On many occasions in my career as an employer, I have run into this in fuzzy or indirect ways, where I can only suspect that our educational system has done my employee no favors. On a few memorable occasions I have been slapped upside the head with an incident that unambiguously made the point. One example: a couple of years ago I was running the IT organization for a company with a substantial datacenter and about 50 US employees. One of the guys working for me was a desktop technician; his job was to keep all the desktop computers and laptops that our employees used working correctly. From my observations of his work, I thought he was a mediocre technician — he took a long time to resolve problems, and was unable to resolve far too many of them. In his annual review, I gave him relatively low ratings, and in our discussion about those ratings I explained why. As we talked, I could see this poor fellow getting more and more puzzled, until finally I just asked him why. He said “You’re not giving me any credit at all for working hard!
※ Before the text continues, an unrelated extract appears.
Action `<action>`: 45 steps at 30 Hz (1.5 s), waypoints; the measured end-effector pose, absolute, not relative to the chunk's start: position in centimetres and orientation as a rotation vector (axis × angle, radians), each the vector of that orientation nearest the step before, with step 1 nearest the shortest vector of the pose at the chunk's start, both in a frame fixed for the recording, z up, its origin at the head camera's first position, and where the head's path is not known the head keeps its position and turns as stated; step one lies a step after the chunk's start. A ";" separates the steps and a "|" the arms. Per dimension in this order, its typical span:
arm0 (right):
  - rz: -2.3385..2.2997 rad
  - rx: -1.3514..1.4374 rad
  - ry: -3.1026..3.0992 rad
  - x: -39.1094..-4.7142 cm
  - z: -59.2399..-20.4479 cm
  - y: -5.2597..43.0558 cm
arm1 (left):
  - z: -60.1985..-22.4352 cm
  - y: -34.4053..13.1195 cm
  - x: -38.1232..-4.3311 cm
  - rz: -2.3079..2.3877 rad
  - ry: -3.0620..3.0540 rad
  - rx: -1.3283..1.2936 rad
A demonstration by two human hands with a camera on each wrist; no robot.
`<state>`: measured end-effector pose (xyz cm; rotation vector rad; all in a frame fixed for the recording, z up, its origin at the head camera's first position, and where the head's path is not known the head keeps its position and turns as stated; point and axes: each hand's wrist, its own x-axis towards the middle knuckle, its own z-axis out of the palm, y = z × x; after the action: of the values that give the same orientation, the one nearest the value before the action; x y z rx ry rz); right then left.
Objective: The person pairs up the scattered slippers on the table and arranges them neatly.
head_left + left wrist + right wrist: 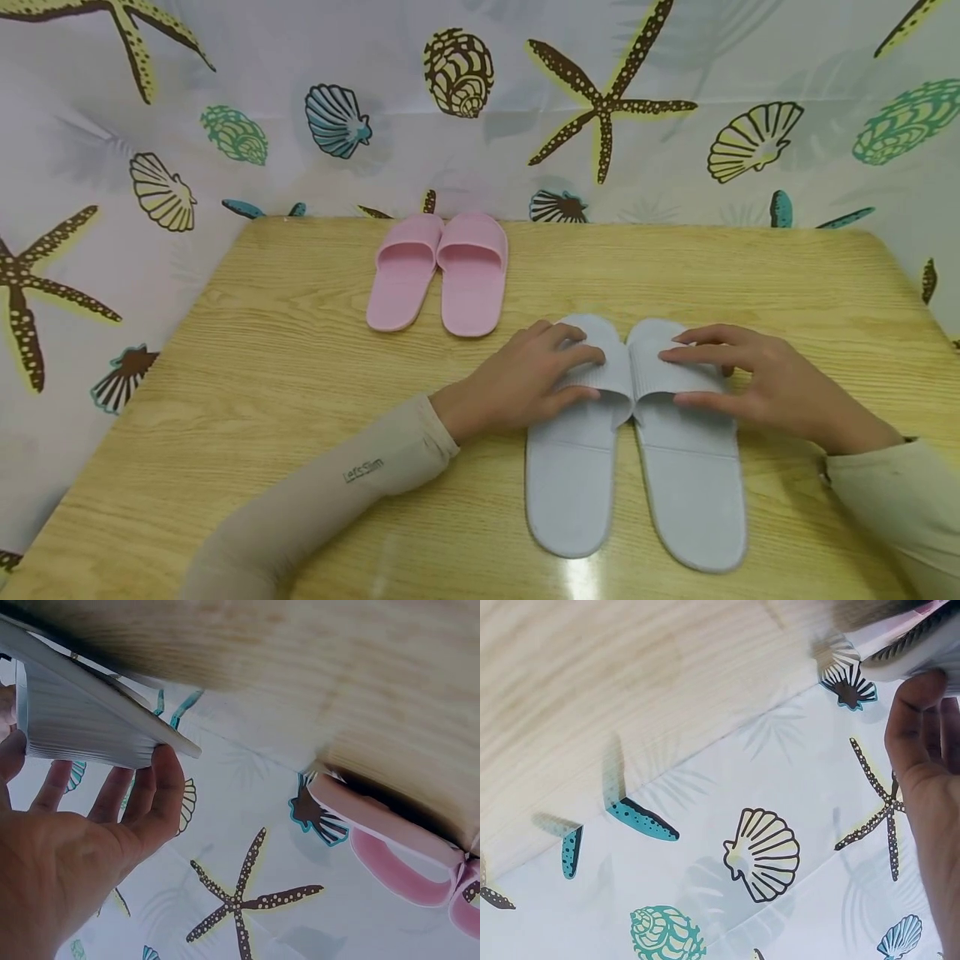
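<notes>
A pair of pale grey-white slippers stands side by side right of centre, toes away from me. My left hand point(528, 379) holds the left white slipper point(572, 500) by its strap, fingers bent over the top and thumb near the strap's rear edge. On the right white slipper point(693, 508), my right hand point(772, 383) grips the strap from the outer side, thumb by the opening. In the left wrist view, the slipper's sole point(97, 694) slants away from the tabletop, and a fingertip meets its edge. Only bent fingers point(919, 694) at a slipper's edge show in the right wrist view.
A pair of pink slippers point(472, 292) lies farther back, left of the white pair, near the table's far edge. The wood-grain table point(262, 358) meets a white cloth backdrop point(390, 50) printed with starfish and shells behind and at both sides.
</notes>
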<state>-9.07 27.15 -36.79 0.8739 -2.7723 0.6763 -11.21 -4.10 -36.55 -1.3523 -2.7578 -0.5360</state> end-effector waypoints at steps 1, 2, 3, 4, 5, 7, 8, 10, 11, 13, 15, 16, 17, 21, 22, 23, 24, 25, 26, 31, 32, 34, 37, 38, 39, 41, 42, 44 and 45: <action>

I’ve been working 10 or more hours every day for months!” That led into a (for me) very interesting discussion about this issue, and we finally got to a point where he asserted to me that it “should” be true that someone who worked very, very hard but didn’t achieve the desired would be more rewarded by the company (raises, bonuses, etc.) than someone who achieved all the desired results with little effort. He really, truly believed that, and I could not dissuade him — so I told him he needed to find work at a company with beliefs more compatible with his own. He left shortly after this discussion.

I have never run into this attitude with an Estonian employee.

Back to the article and the lawsuit: the whole point of the exit exam is to prove the student can get results with their education. I support that 100%! That’s exactly what will be expected of them in the careers most of them pursue; most careers (politics, therapy, and few others excepted) demand results — and there is no “alternative” way to succeed. I believe the same thing should be true of our educational system; the only thing that makes me unhappy about the exit exam is how low it sets the bar. I’d like to see similar objective requirements put in place for university graduates. And I’d like to see the bar set high in all cases.

Such objective criteria are but a beginning. Next on my list would be a return to grading systems that actually mean something; where only a few students achieve the top rankings, and they achieve those rankings because they stand out in terms of the results they’ve delivered. But now I’m dreaming…

This lawsuit is unadulterated liberal poppycock. I hope is is summarily dismissed, with prejudice.